■ **WORK REQUIRED**: Please repeat the data below exactly, with the pictures removed.

********

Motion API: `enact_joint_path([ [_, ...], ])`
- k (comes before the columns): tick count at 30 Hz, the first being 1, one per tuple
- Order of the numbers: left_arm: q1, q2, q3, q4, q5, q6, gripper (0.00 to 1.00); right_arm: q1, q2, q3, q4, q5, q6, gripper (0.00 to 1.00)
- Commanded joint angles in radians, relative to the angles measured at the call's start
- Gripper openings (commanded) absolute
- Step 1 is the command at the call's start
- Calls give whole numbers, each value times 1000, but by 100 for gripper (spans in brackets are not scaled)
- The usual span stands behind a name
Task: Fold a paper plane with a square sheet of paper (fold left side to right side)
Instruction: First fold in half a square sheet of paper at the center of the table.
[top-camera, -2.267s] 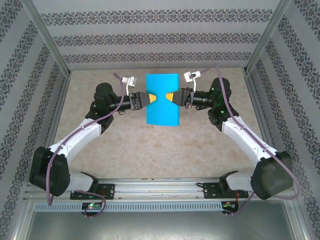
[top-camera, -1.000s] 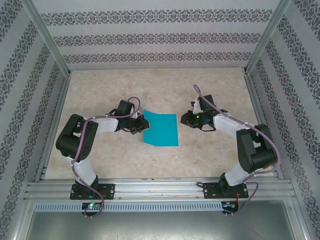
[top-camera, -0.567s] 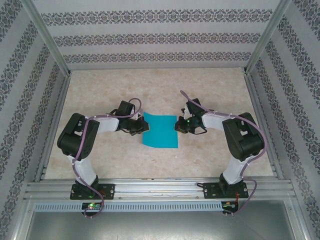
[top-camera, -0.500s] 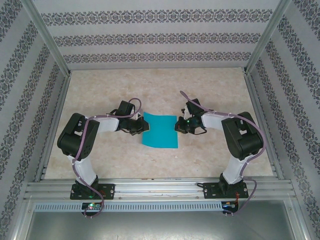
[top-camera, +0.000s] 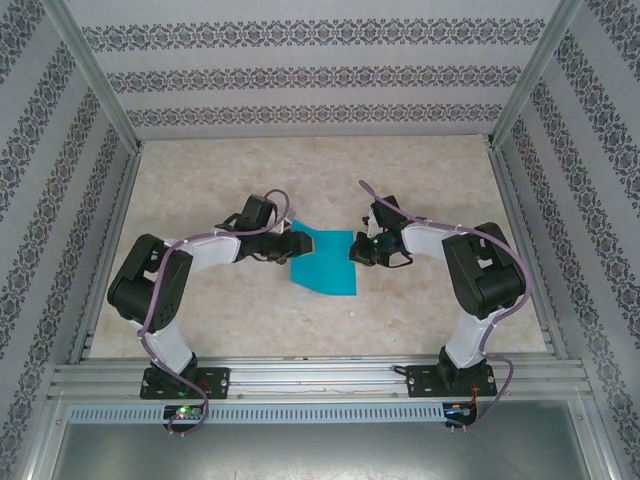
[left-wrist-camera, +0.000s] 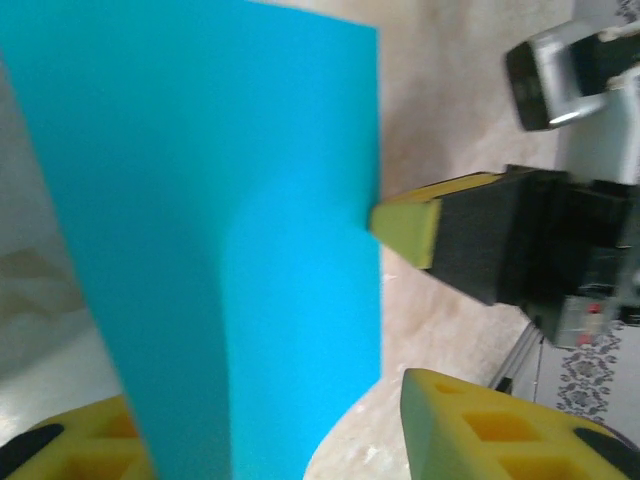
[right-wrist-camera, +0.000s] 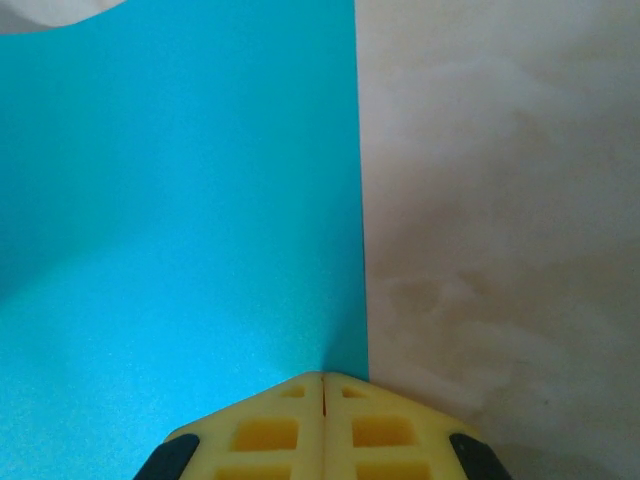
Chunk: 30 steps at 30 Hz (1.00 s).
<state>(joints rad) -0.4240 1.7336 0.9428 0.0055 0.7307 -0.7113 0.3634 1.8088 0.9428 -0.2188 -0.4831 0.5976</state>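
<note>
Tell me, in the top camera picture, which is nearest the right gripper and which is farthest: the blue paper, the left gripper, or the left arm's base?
1. The blue paper: touching the right gripper, just to its left.
2. The left gripper: across the paper, at its left edge.
3. The left arm's base: far away, bottom left of the view.

Square sheet of paper (top-camera: 322, 262) looked thin, smooth, matt. Right gripper (right-wrist-camera: 322, 378) fingers (right-wrist-camera: 265, 432) were matt yellow plastic. Table (top-camera: 420, 305) had mottled stone-look finish, low sheen.
</note>
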Motion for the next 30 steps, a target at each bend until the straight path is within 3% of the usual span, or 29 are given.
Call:
enact_joint_path([
  [1,-26,-26,51,-44,1,9,52,14,53,-7,-73,84,-22,0],
  [6,-62,7,99,-48,15,6,58,16,57,-7,-65,77,-20,0],
  [19,-121,118,166,-44,9,6,59,16,32,-24,-9,37,-13,0],
  [23,-123,130,168,-58,-9,14,50,16,26,-27,3,28,-10,0],
  [30,-124,154,172,-67,-28,13,26,17,10,-27,18,17,-4,0],
])
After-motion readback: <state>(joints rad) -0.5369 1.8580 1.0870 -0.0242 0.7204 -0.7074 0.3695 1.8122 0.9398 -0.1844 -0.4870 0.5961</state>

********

■ **OUTPUT FOR THIS TASK**:
Motion API: `enact_joint_path([ [_, ...], ])`
- k (comes before the columns): tick count at 30 Hz, the first being 1, one per tuple
- Order of the numbers: left_arm: q1, q2, q3, q4, q5, q6, gripper (0.00 to 1.00); right_arm: q1, q2, q3, q4, q5, q6, gripper (0.00 to 1.00)
- Commanded joint angles in radians, relative to the angles measured at the call's start
- Gripper openings (commanded) absolute
- Step 1 is the command at the call's start
- Calls give whole numbers, each value times 1000, but by 100 for gripper (spans in brackets are not scaled)
- The usual span stands behind a name
Task: Fold a paper plane with a square sheet of paper (fold left side to right side)
Instruction: First fold in half a square sheet of paper at the center of the table.
[top-camera, -2.267s] 
[top-camera, -1.000s] 
[top-camera, -0.567s] 
[top-camera, -0.500s] 
[top-camera, +0.000s] 
[left-wrist-camera, +0.000s] 
[right-wrist-camera, +0.000s] 
Chunk: 30 steps at 30 Hz (1.00 s).
<state>(joints rad) -0.4240 1.7336 0.9428 0.0055 0.7307 -0.7113 0.3634 1.8088 0.9428 -0.2188 -0.4831 0.5976</state>
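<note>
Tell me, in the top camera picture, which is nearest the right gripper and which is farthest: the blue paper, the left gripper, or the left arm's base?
1. The blue paper: touching the right gripper, just to its left.
2. The left gripper: across the paper, at its left edge.
3. The left arm's base: far away, bottom left of the view.

Square sheet of paper (top-camera: 322, 262) looked thin, smooth, matt. Right gripper (right-wrist-camera: 322, 378) fingers (right-wrist-camera: 265, 432) were matt yellow plastic. Table (top-camera: 420, 305) had mottled stone-look finish, low sheen.
</note>
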Motion for the next 30 steps, a target at each bend until the straight path is within 3% of the usual span, or 29 are given.
Call:
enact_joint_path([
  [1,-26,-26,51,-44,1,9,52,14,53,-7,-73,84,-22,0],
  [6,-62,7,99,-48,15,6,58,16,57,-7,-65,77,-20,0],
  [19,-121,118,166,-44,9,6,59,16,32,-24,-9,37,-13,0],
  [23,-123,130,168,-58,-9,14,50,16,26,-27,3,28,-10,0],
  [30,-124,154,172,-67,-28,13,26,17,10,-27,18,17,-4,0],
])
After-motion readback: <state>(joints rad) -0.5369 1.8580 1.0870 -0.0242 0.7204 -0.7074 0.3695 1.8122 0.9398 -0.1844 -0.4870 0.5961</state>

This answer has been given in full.